**Problem to work on**
For every entry, reproduce the wording exactly and omit any image it holds.

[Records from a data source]
──────────────────────────────

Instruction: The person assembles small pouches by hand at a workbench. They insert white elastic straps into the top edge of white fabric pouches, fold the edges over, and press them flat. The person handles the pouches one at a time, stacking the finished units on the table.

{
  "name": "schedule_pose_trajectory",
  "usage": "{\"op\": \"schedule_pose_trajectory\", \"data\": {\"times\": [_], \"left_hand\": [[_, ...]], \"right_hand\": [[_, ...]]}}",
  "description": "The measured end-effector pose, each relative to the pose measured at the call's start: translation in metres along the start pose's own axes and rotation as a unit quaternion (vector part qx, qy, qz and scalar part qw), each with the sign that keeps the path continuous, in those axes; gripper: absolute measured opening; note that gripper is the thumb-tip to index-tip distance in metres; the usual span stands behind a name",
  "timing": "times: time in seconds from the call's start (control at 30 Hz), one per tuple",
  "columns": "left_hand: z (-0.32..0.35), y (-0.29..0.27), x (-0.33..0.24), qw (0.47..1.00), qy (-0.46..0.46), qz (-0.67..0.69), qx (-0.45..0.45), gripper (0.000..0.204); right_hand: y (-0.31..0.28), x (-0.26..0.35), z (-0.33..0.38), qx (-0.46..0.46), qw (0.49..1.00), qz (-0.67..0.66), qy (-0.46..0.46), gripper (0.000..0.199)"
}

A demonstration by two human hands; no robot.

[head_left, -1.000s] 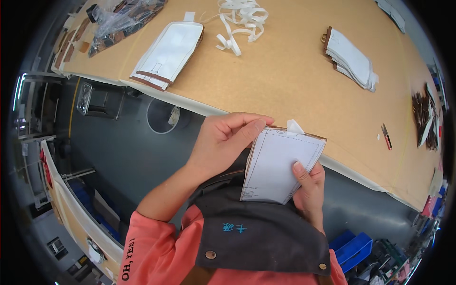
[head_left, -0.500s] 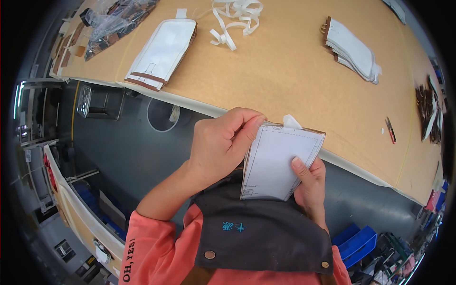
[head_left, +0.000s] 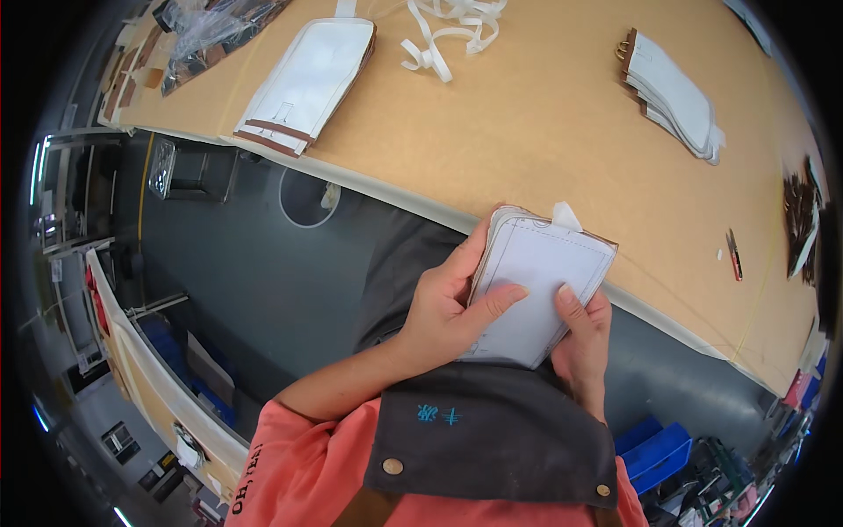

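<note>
Against my dark apron I hold a stack of white-faced panels (head_left: 540, 259) with thin brown edges, dashed outlines and a white tab sticking up at the top. My left hand (head_left: 448, 312) grips its left side, the thumb flat across the front face and the fingers behind. My right hand (head_left: 584, 338) is closed around the right edge, its thumb on the front. Most fingers of both hands are hidden behind the stack. Its lower end disappears at the apron.
On the table (head_left: 527, 114) lie another white panel stack (head_left: 316, 79) at the left, loose white tape (head_left: 452, 35), a fanned pile of panels (head_left: 672, 97), a red-handled cutting tool (head_left: 734, 255) and brown strips (head_left: 801, 224). A bin (head_left: 307, 198) stands on the floor; blue crates (head_left: 654, 457) sit lower right.
My left hand has gone from pinching the stack's top left corner to gripping its left side, thumb on the front. The stack's top edges now look slightly fanned at the left corner.
</note>
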State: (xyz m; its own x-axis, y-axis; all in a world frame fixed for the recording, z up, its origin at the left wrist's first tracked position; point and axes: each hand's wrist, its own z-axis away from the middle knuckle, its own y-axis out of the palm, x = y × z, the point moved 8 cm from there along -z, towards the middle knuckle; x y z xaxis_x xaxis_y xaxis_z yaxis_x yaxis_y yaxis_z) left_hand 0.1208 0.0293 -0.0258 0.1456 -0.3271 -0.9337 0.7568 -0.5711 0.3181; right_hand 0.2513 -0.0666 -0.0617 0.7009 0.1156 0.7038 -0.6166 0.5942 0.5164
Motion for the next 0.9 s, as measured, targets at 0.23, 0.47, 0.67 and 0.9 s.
{"op": "schedule_pose_trajectory", "data": {"times": [0.23, 0.47, 0.67, 0.9], "left_hand": [[0.010, 0.004, -0.007, 0.953, 0.084, -0.285, -0.057, 0.063], [-0.013, -0.004, -0.013, 0.996, 0.043, -0.039, -0.070, 0.055], [-0.029, -0.006, -0.014, 0.995, -0.046, 0.061, -0.066, 0.037], [-0.026, -0.007, -0.026, 0.994, -0.030, -0.055, -0.091, 0.035]], "right_hand": [[0.003, -0.004, -0.004, -0.032, 0.999, 0.011, -0.005, 0.037], [0.005, -0.004, -0.005, -0.006, 1.000, 0.000, 0.012, 0.037], [0.009, -0.004, -0.005, 0.002, 1.000, -0.012, 0.015, 0.038], [0.010, -0.006, -0.005, 0.006, 1.000, -0.008, 0.024, 0.040]]}}
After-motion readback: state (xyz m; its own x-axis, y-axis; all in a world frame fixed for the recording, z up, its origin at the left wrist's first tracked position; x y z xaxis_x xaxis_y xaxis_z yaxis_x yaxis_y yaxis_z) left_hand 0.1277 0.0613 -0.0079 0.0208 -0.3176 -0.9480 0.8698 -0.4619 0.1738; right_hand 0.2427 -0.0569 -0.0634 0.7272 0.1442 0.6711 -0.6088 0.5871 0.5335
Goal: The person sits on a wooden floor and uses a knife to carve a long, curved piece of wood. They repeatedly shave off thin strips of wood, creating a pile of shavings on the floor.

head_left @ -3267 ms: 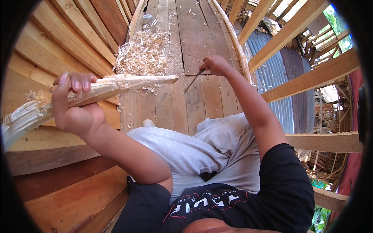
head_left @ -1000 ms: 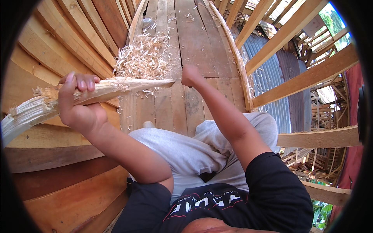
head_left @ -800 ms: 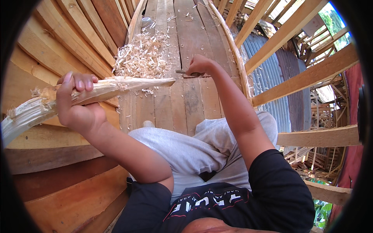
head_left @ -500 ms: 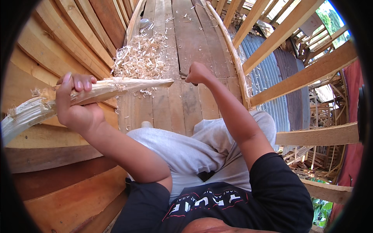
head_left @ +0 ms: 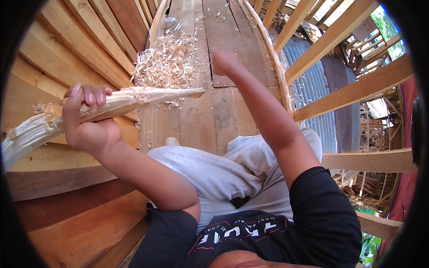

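Observation:
My left hand point(head_left: 91, 129) is wrapped round a long, pale, rough-hewn piece of wood point(head_left: 147, 95). The wood lies across the left side of the view, splintered at its thick end and tapering to a point toward the middle. Away from that tip, farther forward and to the right, my right hand point(head_left: 225, 62) is closed in a fist, smeared by motion. Whatever it grips is hidden now; half a second ago a small dark bit of a tool showed at the fist.
A heap of curled wood shavings point(head_left: 167, 62) covers part of the plank floor point(head_left: 192, 118). Behind it sits a small greyish container point(head_left: 171, 23). Stacked boards point(head_left: 76, 44) line the left. Wooden rails point(head_left: 357, 87) stand on the right, with corrugated metal sheets point(head_left: 313, 80) beyond.
My right fist has moved forward, away from me and farther from the wood's tip. My left hand keeps its hold on the wood. The view has shifted slightly.

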Tool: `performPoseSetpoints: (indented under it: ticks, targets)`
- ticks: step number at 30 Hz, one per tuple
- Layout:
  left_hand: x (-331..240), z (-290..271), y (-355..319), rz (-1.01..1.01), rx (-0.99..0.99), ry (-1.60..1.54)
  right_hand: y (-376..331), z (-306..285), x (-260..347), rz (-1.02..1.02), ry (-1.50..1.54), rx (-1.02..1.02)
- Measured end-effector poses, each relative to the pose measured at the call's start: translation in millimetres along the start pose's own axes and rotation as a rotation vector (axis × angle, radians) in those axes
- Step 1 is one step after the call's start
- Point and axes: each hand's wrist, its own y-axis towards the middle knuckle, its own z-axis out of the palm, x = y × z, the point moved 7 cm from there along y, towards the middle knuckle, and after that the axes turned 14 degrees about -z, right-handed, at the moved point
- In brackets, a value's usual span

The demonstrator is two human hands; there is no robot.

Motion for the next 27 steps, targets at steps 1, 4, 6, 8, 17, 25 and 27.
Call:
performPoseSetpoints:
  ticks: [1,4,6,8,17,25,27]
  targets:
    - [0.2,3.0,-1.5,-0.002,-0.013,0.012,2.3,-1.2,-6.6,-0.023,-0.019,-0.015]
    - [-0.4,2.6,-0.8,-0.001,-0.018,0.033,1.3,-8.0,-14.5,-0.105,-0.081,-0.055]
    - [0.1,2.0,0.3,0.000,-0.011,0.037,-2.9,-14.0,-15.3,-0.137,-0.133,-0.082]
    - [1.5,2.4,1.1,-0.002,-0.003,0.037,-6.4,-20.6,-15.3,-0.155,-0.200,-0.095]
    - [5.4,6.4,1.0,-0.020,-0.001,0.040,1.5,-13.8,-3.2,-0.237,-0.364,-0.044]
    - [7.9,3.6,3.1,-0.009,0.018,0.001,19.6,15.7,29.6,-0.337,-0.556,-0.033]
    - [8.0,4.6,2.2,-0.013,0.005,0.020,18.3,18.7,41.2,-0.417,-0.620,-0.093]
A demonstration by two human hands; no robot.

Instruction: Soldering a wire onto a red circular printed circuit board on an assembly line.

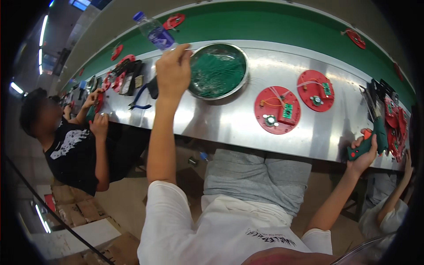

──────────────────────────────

**Exercise result**
Instruction: The person assembles small pouches by hand at a workbench. They insert white elastic straps into the top edge of white fabric pouches, fold the edges over, and press them flat. The person handles the pouches one at a time, stacking the finished units on the table.

{
  "name": "schedule_pose_trajectory",
  "usage": "{\"op\": \"schedule_pose_trajectory\", \"data\": {\"times\": [_], \"left_hand\": [[_, ...]], \"right_hand\": [[_, ...]]}}",
  "description": "The measured end-effector pose, each relative to the pose measured at the call's start: translation in metres along the start pose's own axes and rotation as a unit quaternion (vector part qx, qy, qz and scalar part qw), each with the sign that keeps the path continuous, in those axes; gripper: absolute measured opening; note that gripper is the thumb-tip to index-tip distance in metres; the usual span stands behind a name",
  "timing": "times: time in seconds from the call's start (control at 30 Hz), one per tuple",
  "columns": "left_hand: z (-0.32..0.35), y (-0.29..0.27), x (-0.33..0.24), qw (0.47..1.00), qy (-0.46..0.46), qz (-0.67..0.69), qx (-0.45..0.45), gripper (0.000..0.204); right_hand: y (-0.31..0.28), x (-0.26..0.35), z (-0.33..0.38), qx (-0.46..0.46), qw (0.49..1.00), qz (-0.67..0.66), qy (-0.46..0.46), gripper (0.000..0.199)"
}

A demonstration by two human hands; no robot.

[head_left, -1.000s] 
[head_left, -0.500s] 
[head_left, +0.000s] 

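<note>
Against my dark apron I hold a stack of white-faced panels (head_left: 540, 259) with thin brown edges, dashed outlines and a white tab sticking up at the top. My left hand (head_left: 448, 312) grips its left side, the thumb flat across the front face and the fingers behind. My right hand (head_left: 584, 338) is closed around the right edge, its thumb on the front. Most fingers of both hands are hidden behind the stack. Its lower end disappears at the apron.
On the table (head_left: 527, 114) lie another white panel stack (head_left: 316, 79) at the left, loose white tape (head_left: 452, 35), a fanned pile of panels (head_left: 672, 97), a red-handled cutting tool (head_left: 734, 255) and brown strips (head_left: 801, 224). A bin (head_left: 307, 198) stands on the floor; blue crates (head_left: 654, 457) sit lower right.
My left hand has gone from pinching the stack's top left corner to gripping its left side, thumb on the front. The stack's top edges now look slightly fanned at the left corner.
</note>
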State: (xyz m; its own x-axis, y-axis; all in a world frame fixed for the recording, z up, its origin at the left wrist's first tracked position; point and axes: each hand's wrist, its own z-axis away from the middle knuckle, its own y-axis out of the palm, x = y × z, the point moved 8 cm from there along -z, towards the middle knuckle; x y z xaxis_x xaxis_y xaxis_z yaxis_x yaxis_y yaxis_z) left_hand 0.1208 0.0293 -0.0258 0.1456 -0.3271 -0.9337 0.7568 -0.5711 0.3181; right_hand 0.2513 -0.0666 -0.0617 0.7009 0.1156 0.7038 -0.6166 0.5942 0.5164
Motion for the next 0.9 s, as measured, targets at 0.23, 0.47, 0.67 and 0.9 s.
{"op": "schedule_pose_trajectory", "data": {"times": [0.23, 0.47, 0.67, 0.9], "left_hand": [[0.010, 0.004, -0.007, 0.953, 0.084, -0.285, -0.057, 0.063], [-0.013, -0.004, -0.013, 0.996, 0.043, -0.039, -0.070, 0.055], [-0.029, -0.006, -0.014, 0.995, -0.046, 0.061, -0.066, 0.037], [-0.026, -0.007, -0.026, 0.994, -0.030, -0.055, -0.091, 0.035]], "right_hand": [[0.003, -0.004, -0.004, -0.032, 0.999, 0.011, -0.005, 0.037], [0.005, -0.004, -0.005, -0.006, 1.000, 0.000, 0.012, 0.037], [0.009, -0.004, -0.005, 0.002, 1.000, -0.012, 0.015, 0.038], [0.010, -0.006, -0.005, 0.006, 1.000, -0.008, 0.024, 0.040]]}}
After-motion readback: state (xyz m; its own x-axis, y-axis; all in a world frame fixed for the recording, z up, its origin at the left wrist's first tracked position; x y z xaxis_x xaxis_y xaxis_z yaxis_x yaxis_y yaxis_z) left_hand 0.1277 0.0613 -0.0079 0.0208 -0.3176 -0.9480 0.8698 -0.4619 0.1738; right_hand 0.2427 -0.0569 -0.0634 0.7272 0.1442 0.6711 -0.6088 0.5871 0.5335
Goal: The person sits on a wooden floor and uses a knife to carve a long, curved piece of wood. They repeatedly shave off thin strips of wood, creating a pile of shavings on the floor.

head_left @ -3267 ms: 
head_left @ -1000 ms: 
head_left @ -800 ms: 
head_left @ -500 ms: 
head_left @ +0 ms: 

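Observation:
My left hand point(head_left: 91, 129) is wrapped round a long, pale, rough-hewn piece of wood point(head_left: 147, 95). The wood lies across the left side of the view, splintered at its thick end and tapering to a point toward the middle. Away from that tip, farther forward and to the right, my right hand point(head_left: 225, 62) is closed in a fist, smeared by motion. Whatever it grips is hidden now; half a second ago a small dark bit of a tool showed at the fist.
A heap of curled wood shavings point(head_left: 167, 62) covers part of the plank floor point(head_left: 192, 118). Behind it sits a small greyish container point(head_left: 171, 23). Stacked boards point(head_left: 76, 44) line the left. Wooden rails point(head_left: 357, 87) stand on the right, with corrugated metal sheets point(head_left: 313, 80) beyond.
My right fist has moved forward, away from me and farther from the wood's tip. My left hand keeps its hold on the wood. The view has shifted slightly.
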
Tool: `performPoseSetpoints: (indented under it: ticks, targets)`
- ticks: step number at 30 Hz, one per tuple
- Layout:
  left_hand: x (-331..240), z (-290..271), y (-355..319), rz (-1.01..1.01), rx (-0.99..0.99), ry (-1.60..1.54)
  right_hand: y (-376..331), z (-306..285), x (-260..347), rz (-1.02..1.02), ry (-1.50..1.54), rx (-1.02..1.02)
- Measured end-effector poses, each relative to the pose measured at the call's start: translation in millimetres along the start pose's own axes and rotation as a rotation vector (axis × angle, radians) in those axes
- Step 1 is one step after the call's start
- Point and axes: each hand's wrist, its own y-axis towards the middle knuckle, its own z-axis out of the palm, x = y × z, the point moved 7 cm from there along y, towards the middle knuckle, and after that the axes turned 14 degrees about -z, right-handed, at the moved point
- In brackets, a value's usual span

The demonstrator is two human hands; there is no robot.

Motion for the next 27 steps, targets at steps 1, 4, 6, 8, 17, 25 and 27.
Call:
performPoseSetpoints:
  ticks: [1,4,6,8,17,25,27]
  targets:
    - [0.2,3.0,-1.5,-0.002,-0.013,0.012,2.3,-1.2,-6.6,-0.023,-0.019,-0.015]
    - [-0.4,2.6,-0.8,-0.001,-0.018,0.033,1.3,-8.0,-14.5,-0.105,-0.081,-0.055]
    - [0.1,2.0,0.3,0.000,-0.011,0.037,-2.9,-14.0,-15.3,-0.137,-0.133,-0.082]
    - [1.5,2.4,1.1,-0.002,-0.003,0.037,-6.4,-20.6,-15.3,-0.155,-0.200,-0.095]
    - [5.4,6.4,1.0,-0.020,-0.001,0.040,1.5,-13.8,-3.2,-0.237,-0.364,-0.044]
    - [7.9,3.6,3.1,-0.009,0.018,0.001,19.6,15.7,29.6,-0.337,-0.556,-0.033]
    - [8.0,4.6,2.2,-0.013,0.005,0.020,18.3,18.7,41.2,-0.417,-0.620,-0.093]
A demonstration by two human hands; no robot.

Instruction: Soldering a wire onto a red circular printed circuit board on an assembly line.

The answer has been written out completely.